C’est le paradoxe africain qui consiste à nourrir des prétentions pour ce qui se passe en dehors du continent et rester aveugle sur les malheurs qui fracturent la stabilité sociopolitique en Afrique. Ceci étant, il serait erroné de penser fondamentalement que l’Union africaine se désintéresse de ses propres drames mais elle le fait de façon inégalée et les impacts sont amoindris, surtout avec l’intensité des guerres et conflits que vous venez d’énumérer.
Les manifestations contre les velléités de Macky Sall de briguer un 3e mandat ont été émaillées de violences qui se sont soldées par de cas de morts. Jusque-là le Sénégal était cité en exemple en terme de démocratie. Comment analysez vous cette situation ?
C’est la preuve que les soi-disantes plus belles vitrines de la démocratie en Afrique se brisent sous le poids de la rage du pouvoir et de l’hubris de certains des dirigeants du continent. C’est infiniment regrettable ce qui se passe au Sénégal, surtout dans un contexte sous-régional et régional déjà instable. Le pouvoir est temporel, ce que beaucoup de présidents ignorent en sacralisant la folie des mandats supplémentaires et usurpés que je condamne autant que les coups d’Etat militaire. Il y a déjà eu trop de morts au Sénégal, des arrestations arbitraires, des cas de tortures qui vont certainement être documentés, des violations des libertés individuelles et publiques de plus en plus criantes. Février 2024 apparaît comme le créneau de la grande bascule chaotique si les principaux acteurs ne se ressaisissent et en premier, le président Macky Sall qui doit clairement donner la preuve du respect de la constitution en ne tentant pas de se représenter au prochain scrutin présidentiel.
L’opposant Ousmane Sonko est considéré comme étant un anti-français.

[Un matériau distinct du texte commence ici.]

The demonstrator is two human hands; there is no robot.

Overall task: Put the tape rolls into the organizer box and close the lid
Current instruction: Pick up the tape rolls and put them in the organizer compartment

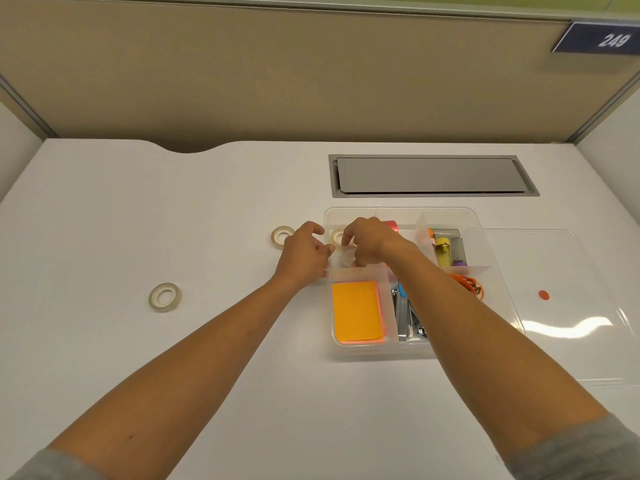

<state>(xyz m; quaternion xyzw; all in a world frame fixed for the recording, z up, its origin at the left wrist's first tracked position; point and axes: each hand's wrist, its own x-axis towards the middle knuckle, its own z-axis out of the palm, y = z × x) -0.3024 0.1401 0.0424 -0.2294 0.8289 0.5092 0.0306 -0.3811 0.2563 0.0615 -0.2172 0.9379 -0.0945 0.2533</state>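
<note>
The clear organizer box (381,349) sits open on the white desk. Its clear lid (571,341) lies flat just to its right. My right hand (369,240) reaches into the back-left compartment, fingertips pinched on a pale tape roll (347,255). A second tape roll (336,236) lies in the same compartment, partly hidden behind my fingers. My left hand (304,252) hovers at the box's left wall, fingers curled apart and holding nothing. Two more tape rolls rest on the desk: one (281,235) just behind my left hand, another (165,297) farther left.
Other compartments hold an orange sticky-note pad (356,311), a stapler (405,317), orange rubber bands (469,285) and small coloured items (443,252). A grey cable hatch (429,176) lies behind the box. A beige partition wall (277,71) closes the desk's far side.
</note>
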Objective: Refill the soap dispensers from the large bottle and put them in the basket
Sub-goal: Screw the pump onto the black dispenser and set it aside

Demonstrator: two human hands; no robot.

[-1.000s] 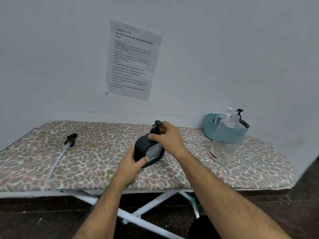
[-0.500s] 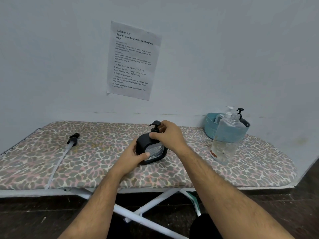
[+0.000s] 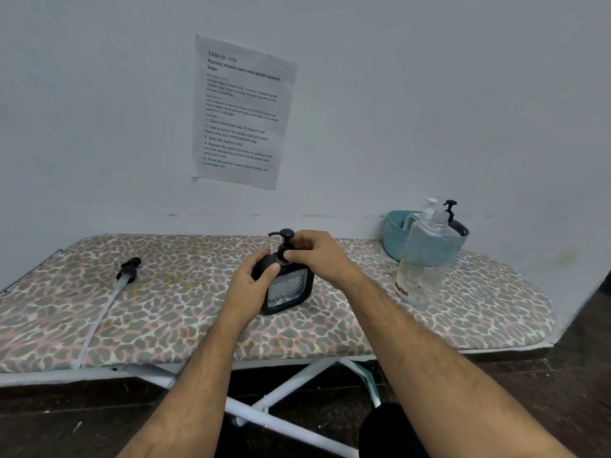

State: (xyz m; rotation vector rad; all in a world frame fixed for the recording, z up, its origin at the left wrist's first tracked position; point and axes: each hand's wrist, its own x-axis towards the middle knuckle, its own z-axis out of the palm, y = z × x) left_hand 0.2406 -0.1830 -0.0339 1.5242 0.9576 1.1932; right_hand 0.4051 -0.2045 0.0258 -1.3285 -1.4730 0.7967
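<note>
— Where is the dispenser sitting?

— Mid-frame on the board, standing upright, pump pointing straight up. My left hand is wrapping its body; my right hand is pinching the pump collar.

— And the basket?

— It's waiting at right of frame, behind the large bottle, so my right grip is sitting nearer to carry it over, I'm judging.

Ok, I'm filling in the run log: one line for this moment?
left hand grips black dispenser | right hand pinches pump collar | large bottle uncapped | basket holds two dispensers
</note>
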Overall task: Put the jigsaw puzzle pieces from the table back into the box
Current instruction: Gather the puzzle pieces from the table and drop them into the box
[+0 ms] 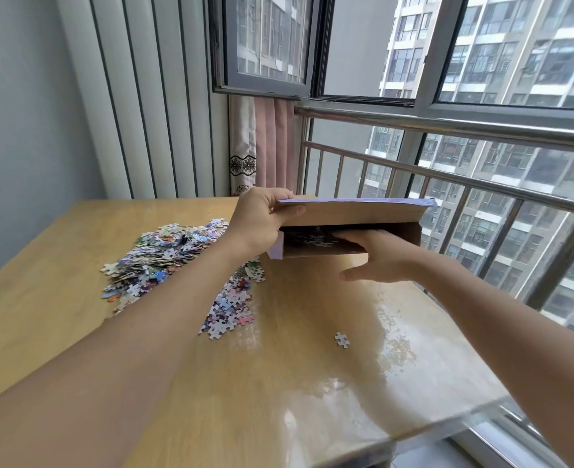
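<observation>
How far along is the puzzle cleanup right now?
Early. Some pieces already show inside the box. In hand: left hand lifts its lid, right hand reaches into the opening. Left: the big pile of pieces and one stray piece on the table.

A glossy light-wood table (76, 282) fills the near and middle ground. On its left-centre lies a heap of small interlocking cardboard jigsaw pieces (164, 255), trailing nearward and right into a thinner scatter. One single loose jigsaw piece (342, 340) lies apart, to the right of the heap and nearer. Above the table's far right part is a flat brown cardboard box with a purple-edged lid (353, 214), right of the heap. The left hand (262, 221) is at the box's left end; the right hand (383, 256) is at its near opening, fingers inside. Beyond the table's right side runs a steel-bar window railing (447, 126).
</observation>
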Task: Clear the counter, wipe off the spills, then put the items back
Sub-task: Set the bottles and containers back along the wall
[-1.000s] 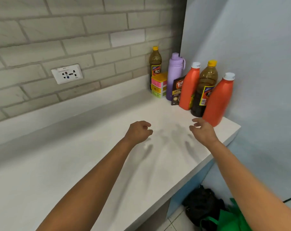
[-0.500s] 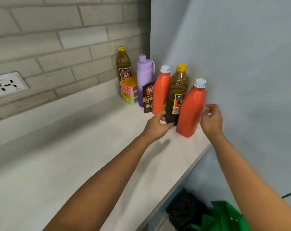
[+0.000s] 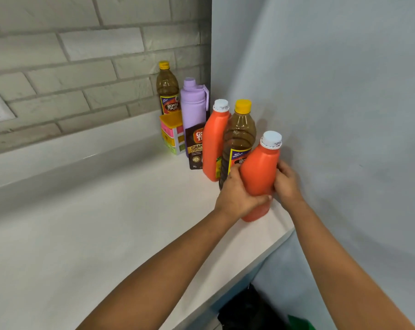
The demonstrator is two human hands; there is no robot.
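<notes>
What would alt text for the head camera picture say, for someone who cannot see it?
Both hands, left hand and right hand, grip a tilted orange bottle at the white counter end. Behind it stand two brown bottles, another orange bottle and a purple flask.

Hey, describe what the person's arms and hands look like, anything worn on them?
Both forearms are bare as far as the frame shows: no sleeves in view. The left hand and right hand wear no gloves, and no watch, bracelet or ring is visible. Fingernails look short and unpainted, though they are small in view.
</notes>
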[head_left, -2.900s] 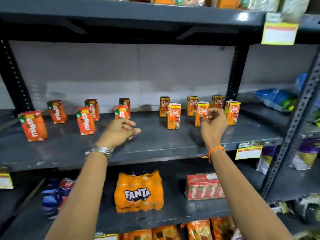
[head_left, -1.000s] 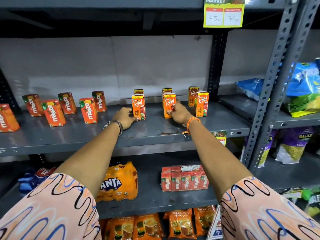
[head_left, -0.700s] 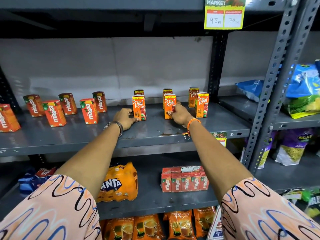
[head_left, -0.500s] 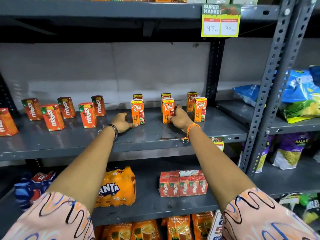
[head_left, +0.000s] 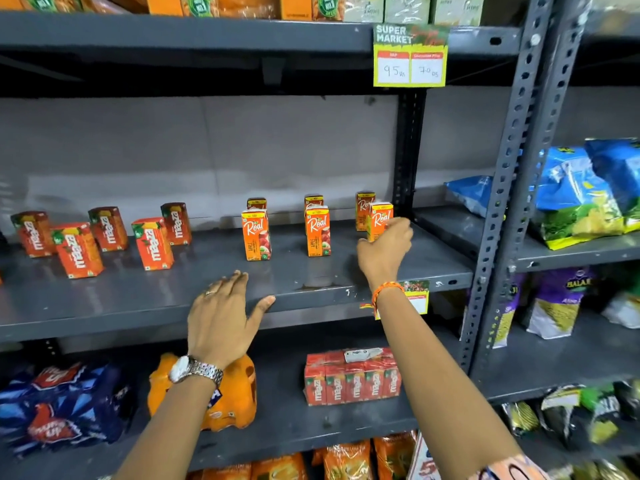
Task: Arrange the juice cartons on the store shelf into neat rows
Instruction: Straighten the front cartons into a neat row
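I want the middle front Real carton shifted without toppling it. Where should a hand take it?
Grip the middle front Real carton low on its two narrow side faces, coming from the front. It stands upright, tall and slim, with open shelf on both sides and another carton close behind.

You get even, fairly bright indoor light from above and in front. It puts a dull sheen on the grey shelf [head_left: 104,299] and soft glare on the pale back wall [head_left: 173,150]. The underside of the upper shelf [head_left: 173,74] sits in deep shadow. The wide lens bows the upright post [head_left: 512,168] and stretches your edges. The blue packs [head_left: 59,407] low left and the bags [head_left: 588,192] on the right are smeared soft.
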Motion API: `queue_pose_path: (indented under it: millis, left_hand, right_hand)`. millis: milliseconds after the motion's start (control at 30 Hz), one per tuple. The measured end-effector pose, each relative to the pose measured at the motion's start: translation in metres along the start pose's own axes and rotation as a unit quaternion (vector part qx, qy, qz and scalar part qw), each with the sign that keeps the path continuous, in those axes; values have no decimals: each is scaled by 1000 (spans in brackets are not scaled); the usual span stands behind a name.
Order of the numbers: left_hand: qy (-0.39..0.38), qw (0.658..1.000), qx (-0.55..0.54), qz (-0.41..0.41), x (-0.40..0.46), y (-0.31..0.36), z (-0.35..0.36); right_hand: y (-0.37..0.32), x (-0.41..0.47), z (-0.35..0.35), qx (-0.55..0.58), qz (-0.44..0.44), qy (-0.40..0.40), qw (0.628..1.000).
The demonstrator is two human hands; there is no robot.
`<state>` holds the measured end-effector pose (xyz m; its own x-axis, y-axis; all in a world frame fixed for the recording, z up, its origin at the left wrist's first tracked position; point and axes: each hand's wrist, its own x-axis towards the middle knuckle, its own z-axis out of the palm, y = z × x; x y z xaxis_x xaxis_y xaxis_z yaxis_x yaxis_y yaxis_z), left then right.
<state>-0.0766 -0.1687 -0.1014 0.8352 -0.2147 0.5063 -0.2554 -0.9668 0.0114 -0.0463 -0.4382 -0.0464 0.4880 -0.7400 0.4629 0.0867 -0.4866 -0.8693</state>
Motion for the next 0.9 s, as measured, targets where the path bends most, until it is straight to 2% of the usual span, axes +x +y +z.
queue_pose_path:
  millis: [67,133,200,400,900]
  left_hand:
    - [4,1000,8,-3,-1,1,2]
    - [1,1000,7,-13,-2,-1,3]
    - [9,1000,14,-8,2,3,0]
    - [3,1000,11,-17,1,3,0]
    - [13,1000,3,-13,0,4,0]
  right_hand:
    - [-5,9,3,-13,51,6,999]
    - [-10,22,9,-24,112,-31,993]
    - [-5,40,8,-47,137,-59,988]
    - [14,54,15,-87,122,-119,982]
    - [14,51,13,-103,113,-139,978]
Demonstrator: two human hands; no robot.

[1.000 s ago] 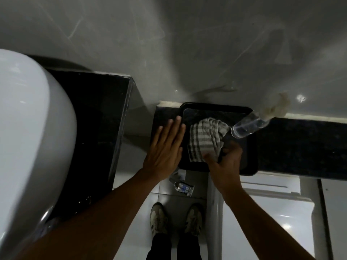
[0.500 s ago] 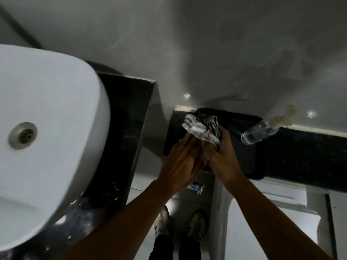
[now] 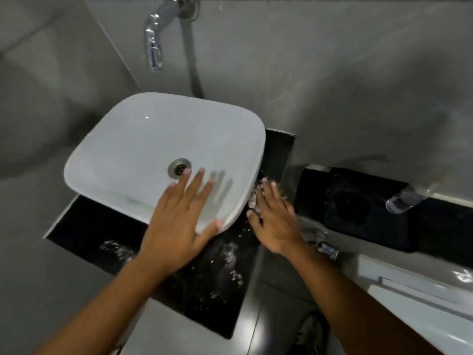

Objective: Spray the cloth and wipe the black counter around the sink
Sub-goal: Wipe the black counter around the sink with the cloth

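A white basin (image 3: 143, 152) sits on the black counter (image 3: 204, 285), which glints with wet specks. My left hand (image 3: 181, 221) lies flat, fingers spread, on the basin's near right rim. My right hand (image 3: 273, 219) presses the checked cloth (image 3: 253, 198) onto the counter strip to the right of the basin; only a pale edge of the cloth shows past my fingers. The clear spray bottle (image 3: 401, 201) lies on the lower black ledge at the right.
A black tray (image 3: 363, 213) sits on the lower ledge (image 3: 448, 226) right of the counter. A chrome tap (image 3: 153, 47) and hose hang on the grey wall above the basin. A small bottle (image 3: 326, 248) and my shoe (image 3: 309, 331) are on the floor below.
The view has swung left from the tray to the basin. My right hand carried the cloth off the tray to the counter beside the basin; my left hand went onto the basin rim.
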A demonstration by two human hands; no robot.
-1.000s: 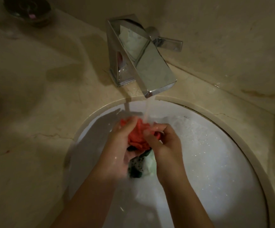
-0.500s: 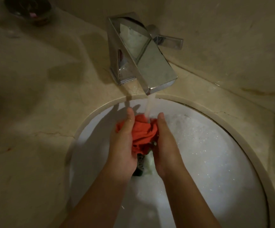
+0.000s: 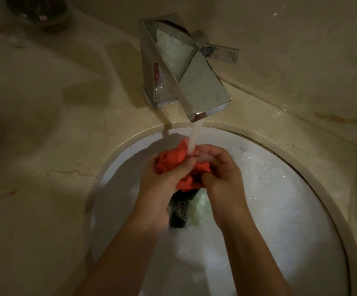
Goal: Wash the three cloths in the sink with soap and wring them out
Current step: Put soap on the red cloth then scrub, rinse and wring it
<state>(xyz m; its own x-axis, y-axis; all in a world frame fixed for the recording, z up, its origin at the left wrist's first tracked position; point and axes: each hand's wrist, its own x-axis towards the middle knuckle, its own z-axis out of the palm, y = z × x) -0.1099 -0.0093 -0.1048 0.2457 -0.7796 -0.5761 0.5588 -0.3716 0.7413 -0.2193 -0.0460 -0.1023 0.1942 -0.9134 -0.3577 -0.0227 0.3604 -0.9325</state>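
Both hands, left hand [image 3: 162,184] and right hand [image 3: 224,178], grip red cloth [image 3: 173,159] over sudsy sink [image 3: 280,210], marble counter [image 3: 45,146].

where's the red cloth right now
In the head view, the red cloth is bunched between the left hand and right hand, under the faucet's stream, over the sink.

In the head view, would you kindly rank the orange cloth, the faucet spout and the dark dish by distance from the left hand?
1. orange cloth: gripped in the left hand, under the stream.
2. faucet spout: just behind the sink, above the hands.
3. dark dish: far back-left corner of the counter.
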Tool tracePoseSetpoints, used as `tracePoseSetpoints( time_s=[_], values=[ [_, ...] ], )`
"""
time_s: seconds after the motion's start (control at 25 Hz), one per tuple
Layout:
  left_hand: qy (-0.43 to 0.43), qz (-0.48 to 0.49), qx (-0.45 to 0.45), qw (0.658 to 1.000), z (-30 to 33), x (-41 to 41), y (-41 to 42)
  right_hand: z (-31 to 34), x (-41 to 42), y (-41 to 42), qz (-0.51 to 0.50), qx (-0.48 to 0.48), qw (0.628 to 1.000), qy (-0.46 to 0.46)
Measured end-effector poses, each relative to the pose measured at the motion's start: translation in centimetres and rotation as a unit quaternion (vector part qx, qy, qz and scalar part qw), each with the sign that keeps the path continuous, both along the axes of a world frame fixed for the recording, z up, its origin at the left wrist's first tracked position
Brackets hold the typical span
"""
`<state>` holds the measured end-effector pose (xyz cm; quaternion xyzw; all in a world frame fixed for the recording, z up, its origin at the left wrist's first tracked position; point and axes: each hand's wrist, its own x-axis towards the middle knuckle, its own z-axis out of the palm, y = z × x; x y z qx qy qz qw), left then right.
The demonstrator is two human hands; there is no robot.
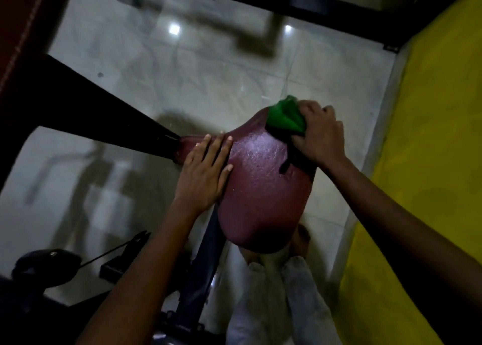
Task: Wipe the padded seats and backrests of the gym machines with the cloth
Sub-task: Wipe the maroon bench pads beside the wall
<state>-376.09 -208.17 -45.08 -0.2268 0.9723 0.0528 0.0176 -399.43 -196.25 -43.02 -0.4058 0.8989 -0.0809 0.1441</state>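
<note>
I am squeezing the green cloth (285,118) in my right hand (318,136) at the seat (260,177) far edge, my left hand (206,170) lying flat; it could be slipping off

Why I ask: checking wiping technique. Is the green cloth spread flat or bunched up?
Bunched up: the green cloth sits crumpled in folds under the right hand, at the far edge of the maroon seat.

No readable text, view perhaps too blurred
</note>
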Motion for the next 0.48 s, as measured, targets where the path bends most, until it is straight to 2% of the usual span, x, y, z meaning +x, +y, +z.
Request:
tracePoseSetpoints(
  time_s=[0.04,0.08,0.16,0.24,0.28,0.4,0.44,0.48],
  values=[
    [0.000,0.002,-0.006,1.000,-0.1,0.1,0.2,0.2,0.9,0.1,-0.059,-0.014,0.998,-0.010],
    [0.000,0.000,-0.012,1.000,-0.2,0.2,0.4,0.3,2.0,0.7,-0.062,-0.034,0.998,0.004],
    [0.009,-0.004,-0.026,1.000,-0.3,0.1,0.4,0.1,4.6,3.0,0.060,-0.053,0.996,0.048],
    [0.011,0.006,-0.023,1.000,-0.1,0.2,0.4,-0.3,4.7,5.4,0.198,-0.050,0.976,0.076],
    [0.011,0.007,-0.022,1.000,0.1,0.4,0.4,-0.1,3.8,5.5,0.205,-0.047,0.975,0.077],
    [0.005,-0.004,-0.023,1.000,0.4,0.0,0.6,0.0,4.8,4.8,0.001,-0.044,0.999,0.028],
    [0.003,0.001,-0.017,1.000,0.3,-0.1,0.6,0.2,6.7,4.9,-0.027,-0.045,0.998,0.027],
    [0.002,0.006,-0.014,1.000,0.3,0.0,0.6,0.2,9.0,5.4,-0.008,-0.050,0.998,0.033]
  ],
)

Sur le plan géopolitique, la France – qui ne voudrait pas perdre sa mainmise sur le pays – peut-elle avoir sa part de responsabilité dans cette situation ?
J’ai plusieurs fois écouté Ousmane Sonko, il n’est absolument pas la caricature dépeinte de l’anti-français. Il est patriotiquement pro-Sénégal et viscéralement pro-Africain. Dans cette crise, la France doit se tenir à sa place, c’est-à-dire en restant à distance des affaires sénégalaises si elle ne veut pas amplifier la vague de défiance qui l’accable depuis plusieurs années. Les Sénégalais ont la pleine capacité de trouver des solutions à cette crise et aucun pays ne doit s’immiscer et prendre position.